Requirement – Output range, inclusive: from the line containing "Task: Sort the" to the line containing "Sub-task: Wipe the". Restate those lines from the data below word for word and only those.

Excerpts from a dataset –
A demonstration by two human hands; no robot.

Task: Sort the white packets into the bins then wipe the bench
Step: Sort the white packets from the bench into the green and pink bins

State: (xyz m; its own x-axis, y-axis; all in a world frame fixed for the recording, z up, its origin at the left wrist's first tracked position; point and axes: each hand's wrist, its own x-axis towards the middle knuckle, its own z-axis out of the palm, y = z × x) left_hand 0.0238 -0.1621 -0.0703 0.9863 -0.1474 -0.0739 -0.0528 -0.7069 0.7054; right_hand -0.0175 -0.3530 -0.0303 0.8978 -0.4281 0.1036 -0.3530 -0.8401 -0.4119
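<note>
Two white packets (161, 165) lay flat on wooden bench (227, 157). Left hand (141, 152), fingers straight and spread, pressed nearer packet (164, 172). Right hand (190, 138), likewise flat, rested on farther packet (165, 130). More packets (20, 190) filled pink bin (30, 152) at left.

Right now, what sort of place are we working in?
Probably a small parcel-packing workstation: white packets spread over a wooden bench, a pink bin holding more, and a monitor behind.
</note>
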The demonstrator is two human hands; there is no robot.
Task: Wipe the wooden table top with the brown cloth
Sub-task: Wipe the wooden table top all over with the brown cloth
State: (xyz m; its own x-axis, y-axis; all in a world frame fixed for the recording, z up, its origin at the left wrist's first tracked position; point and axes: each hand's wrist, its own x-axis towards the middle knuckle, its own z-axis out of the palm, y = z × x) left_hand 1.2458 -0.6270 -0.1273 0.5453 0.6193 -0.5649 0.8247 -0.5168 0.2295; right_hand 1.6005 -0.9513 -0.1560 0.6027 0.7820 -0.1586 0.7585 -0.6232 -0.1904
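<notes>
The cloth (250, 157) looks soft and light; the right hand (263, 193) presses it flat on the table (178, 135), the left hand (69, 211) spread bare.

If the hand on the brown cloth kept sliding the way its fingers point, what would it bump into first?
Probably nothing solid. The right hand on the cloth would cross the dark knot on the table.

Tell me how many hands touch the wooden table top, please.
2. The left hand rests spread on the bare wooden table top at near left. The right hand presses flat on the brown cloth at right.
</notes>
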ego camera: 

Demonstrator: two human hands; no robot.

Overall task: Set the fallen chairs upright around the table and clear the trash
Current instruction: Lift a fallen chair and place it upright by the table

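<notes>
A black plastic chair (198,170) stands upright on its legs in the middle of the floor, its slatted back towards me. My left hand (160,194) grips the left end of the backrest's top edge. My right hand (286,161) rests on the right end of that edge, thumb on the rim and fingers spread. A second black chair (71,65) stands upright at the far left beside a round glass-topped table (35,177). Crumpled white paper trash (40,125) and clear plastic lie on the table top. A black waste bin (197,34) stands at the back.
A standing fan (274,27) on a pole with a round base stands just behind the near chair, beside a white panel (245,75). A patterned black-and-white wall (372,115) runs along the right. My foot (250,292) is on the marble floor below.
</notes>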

Exercise result –
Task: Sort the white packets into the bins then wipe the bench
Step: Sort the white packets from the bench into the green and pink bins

State: (xyz m; its own x-axis, y-axis; all in a world frame fixed for the recording, z up, its origin at the left wrist's first tracked position; point and axes: each hand's wrist, its own x-axis towards the middle knuckle, its own z-axis out of the palm, y = z × x) left_hand 0.0238 -0.1621 -0.0703 0.9863 -0.1474 -0.0739 -0.0528 -0.7069 0.7054; right_hand -0.0175 -0.3530 -0.0303 0.8978 -0.4281 0.1036 -0.3530 -0.8401 -0.4119
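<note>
Two white packets (161, 165) lay flat on wooden bench (227, 157). Left hand (141, 152), fingers straight and spread, pressed nearer packet (164, 172). Right hand (190, 138), likewise flat, rested on farther packet (165, 130). More packets (20, 190) filled pink bin (30, 152) at left.

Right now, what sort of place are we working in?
Probably a small parcel-packing workstation: white packets spread over a wooden bench, a pink bin holding more, and a monitor behind.
</note>
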The demonstrator is two human hands; there is no robot.
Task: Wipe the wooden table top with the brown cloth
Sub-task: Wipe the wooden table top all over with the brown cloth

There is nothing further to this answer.